Menschenrechte in Neukölln – eine Spurensuche

Viele Menschen in Neukölln engagieren sich für Vielfalt und gegen Diskriminierung und Ausgrenzung. Das war schon vor 100 Jahren so, wie ein Online-Stadtspaziergang am 4. Juni deutlich machte

Asure-Fest von Sivasli Canlar e.V. Foto: Birgit Leiß

Altarbild der Martin-Luther-Kirche Foto: Birgit Leiß

Herdelezi-Fest 2018 in der Boddinstraße Foto: Birgit Leiß

So war Neukölln in den 1920er Jahren Vorreiter in Sachen Schulreform. Die Rixdorfer Schule in der Donaustraße sollte schon damals eine Schule für alle sein. Zur gleichen Zeit wurde die Jüdin und Sozialdemokratin Helene Nathan Leiterin der Bibliothek in Neukölln. Ihre Vision: eine moderne, für alle Schichten zugängliche Bibliothek. „Bei den Menschenrechten geht es nicht nur um Meinungsfreiheit, sondern auch um so Alltägliches wie Bildung oder der Aufzug im U-Bahnhof“, erklärte der Dozent und Journalist Martin Forberg zu Beginn der Online-Veranstaltung.

Kampf gegen Aufwertung und Verdrängung

Oder um das Recht auf Wohnen. Der Stadtspaziergang zum Thema Menschenrechte startete am Hermannplatz, wo eine Initiative gegen den Abriss des Karstadt kämpft. Sie befürchtet, dass der geplante protzige Neubau des Warenhauses steigende Mieten und Verdrängung nach sich zieht. Direkt um die Ecke wurde kürzlich die Wissmannstraße in Lucy-Lameck-Straße umbenannt. „Ich freue mich sehr darüber“, meinte Martin Forberg. Die Auseinandersetzung mit den kolonialen Verbrechen sei überfällig. Lucy Lameck war Politikerin in Tansania und gilt als Vorkämperin für Frauenrechte.

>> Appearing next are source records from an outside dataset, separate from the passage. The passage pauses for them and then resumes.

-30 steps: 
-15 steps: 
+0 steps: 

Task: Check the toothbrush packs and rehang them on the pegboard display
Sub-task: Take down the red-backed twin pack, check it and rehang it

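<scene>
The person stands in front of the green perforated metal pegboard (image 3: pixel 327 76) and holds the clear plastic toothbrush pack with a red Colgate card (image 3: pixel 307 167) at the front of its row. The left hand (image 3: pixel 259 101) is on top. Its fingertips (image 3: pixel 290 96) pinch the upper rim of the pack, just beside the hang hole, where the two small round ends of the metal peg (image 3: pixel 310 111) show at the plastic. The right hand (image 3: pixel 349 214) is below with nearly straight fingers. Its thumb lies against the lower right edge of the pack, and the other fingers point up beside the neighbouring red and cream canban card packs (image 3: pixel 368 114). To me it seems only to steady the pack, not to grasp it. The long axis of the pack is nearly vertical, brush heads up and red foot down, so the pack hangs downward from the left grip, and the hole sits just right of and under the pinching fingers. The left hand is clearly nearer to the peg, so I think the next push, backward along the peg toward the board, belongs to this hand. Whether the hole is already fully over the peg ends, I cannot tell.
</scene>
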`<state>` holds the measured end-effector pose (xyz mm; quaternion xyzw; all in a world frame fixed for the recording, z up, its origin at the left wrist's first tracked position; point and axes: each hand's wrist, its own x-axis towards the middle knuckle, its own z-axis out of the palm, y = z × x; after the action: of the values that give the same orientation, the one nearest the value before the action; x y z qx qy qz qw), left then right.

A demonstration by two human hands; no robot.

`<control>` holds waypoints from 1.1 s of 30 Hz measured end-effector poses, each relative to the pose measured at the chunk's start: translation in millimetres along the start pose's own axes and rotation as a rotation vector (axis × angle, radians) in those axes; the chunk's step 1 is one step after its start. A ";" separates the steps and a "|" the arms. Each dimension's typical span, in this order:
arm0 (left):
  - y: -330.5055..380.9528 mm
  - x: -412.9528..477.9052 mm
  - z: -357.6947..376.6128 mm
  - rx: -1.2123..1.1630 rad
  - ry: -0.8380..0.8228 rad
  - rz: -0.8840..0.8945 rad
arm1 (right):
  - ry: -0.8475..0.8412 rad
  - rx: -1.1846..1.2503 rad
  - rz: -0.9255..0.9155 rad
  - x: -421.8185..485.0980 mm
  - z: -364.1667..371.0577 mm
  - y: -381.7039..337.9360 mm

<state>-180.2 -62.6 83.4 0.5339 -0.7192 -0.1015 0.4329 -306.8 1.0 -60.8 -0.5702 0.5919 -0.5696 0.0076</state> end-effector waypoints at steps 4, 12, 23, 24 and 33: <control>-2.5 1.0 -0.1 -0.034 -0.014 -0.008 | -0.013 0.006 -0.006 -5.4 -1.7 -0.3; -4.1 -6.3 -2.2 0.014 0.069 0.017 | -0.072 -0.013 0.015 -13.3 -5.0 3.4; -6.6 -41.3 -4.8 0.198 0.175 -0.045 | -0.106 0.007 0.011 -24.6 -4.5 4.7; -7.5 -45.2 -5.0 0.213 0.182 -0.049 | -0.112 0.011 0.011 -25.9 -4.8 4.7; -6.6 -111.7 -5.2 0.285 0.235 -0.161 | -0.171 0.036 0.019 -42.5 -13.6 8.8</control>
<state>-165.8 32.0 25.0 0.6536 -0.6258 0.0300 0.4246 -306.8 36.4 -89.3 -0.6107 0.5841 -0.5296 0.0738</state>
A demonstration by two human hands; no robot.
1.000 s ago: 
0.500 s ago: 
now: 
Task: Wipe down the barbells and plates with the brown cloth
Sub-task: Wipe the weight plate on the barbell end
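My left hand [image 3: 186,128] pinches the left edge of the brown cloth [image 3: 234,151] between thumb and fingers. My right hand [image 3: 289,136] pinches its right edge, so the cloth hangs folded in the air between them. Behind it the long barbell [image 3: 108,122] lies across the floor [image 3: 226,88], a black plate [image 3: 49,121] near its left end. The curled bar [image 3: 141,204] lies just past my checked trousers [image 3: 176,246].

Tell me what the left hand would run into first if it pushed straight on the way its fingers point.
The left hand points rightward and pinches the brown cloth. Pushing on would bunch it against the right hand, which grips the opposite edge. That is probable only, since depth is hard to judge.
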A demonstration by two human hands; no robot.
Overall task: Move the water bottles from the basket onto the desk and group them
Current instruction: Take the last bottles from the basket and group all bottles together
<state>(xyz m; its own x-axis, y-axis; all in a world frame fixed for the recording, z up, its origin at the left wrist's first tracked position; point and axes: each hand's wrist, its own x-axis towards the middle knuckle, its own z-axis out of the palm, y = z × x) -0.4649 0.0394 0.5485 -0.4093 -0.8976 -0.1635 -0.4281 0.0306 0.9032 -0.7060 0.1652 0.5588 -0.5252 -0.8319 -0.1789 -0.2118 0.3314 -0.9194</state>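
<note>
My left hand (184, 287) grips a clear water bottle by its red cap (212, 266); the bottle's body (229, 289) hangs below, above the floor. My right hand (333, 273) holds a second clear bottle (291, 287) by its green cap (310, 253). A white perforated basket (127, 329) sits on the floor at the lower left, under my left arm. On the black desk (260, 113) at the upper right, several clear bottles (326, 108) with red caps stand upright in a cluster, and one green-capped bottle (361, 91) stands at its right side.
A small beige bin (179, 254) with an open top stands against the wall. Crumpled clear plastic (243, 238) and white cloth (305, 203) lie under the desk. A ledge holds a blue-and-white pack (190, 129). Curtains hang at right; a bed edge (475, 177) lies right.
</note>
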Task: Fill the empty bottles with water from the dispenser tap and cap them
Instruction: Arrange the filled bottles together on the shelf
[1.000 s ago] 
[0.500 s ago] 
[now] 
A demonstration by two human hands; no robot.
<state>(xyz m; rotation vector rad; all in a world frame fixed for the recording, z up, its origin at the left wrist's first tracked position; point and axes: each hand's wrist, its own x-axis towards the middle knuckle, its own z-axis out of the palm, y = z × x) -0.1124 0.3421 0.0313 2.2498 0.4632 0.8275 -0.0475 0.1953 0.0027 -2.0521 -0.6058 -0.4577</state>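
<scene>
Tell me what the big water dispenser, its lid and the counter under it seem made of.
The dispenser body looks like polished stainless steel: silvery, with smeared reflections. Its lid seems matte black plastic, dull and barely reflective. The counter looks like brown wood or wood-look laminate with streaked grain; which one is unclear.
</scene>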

Einwanderung ist der Normalfall in Neukölln

Religiöse Vielfalt hat in Neukölln Tradition, schließlich wurde das damalige Rixdorf schon im 17. Jahrhundert durch eingewanderte böhmische und französische Glaubensflüchtlinge geprägt. Rund 2000 Juden lebten um 1920 in Neukölln. In der Isarstraße erinnert heute eine Gedenktafel an die Synagoge, die einst hier stand. In Neukölln kann man auf einen muslimischen Friedhof spazieren gehen und nur wenige hundert Meter entfernt, am Rande der Hasenheide, einen Hindu-Tempel bestaunen. Eine weitere Station beim Online-Spazergang: die Martin-Luther-Kirche in der Fuldastraße 50, dessen Altarbild das friedliche Miteinander verschiedener Lebenswelten darstellt. Toleranz und Offenheit ist auch beim Alevitischen Verein Sivasli Canlar gelebter Alltag. Die Suppe beim Asure-Fest verteilt man alljährlich an Nachbar:innen und Passant:innen. Die Vereinsräume in der Donaustraße 102 wurden vom Quartiersmanagement Donaustraße-Nord vor einiger Zeit zum Nachbarschaftstreff ausgebaut. Hier kann man zum Beispiel jeden Samstag ein türkisches Musikinstrument erlernen. Sehr präsent im Bezirk sind auch die vielfältigen Aktivitäten von Amaro Foro. Der Verein mit Sitz am Weichselplatz organisiert seit vielen Jahren das Roma Kulturfestival „Herdelezi“ in der Boddinstraße. Mindestens genauso wichtig ist die politische Arbeit des Vereins gegen Vorurteile und Antiziganismus.

Widerstand gegen rechte Gewalt

Leider ist Neukölln aber nicht nur für seine Vielfalt bekannt, sondern auch durch rechtsextreme Angriffe. So wurde das Café Damaskus in der Sonnenallee mehrfach Ziel von Anschlägen. Anti-muslimischer Rassismus und Antisemitismus nehmen zu, aber auch das Engagement dagegen, sagte der Historiker Martin Forberg. Das Offene Festival Neukölln, in dessen Rahmen der Online-Spaziergang stattfand, setzt alljährlich ein deutliches Zeichen für ein offenes und solidarisches Neukölln. Über 100 Veranstaltungen wurden vom 4. bis 6. Juni angeboten. Organisiert wurde es vom Bündnis Neukölln, einem breiten Zusammenschluss von Organisationen, Gewerkschaften, Parteien und Initiativen.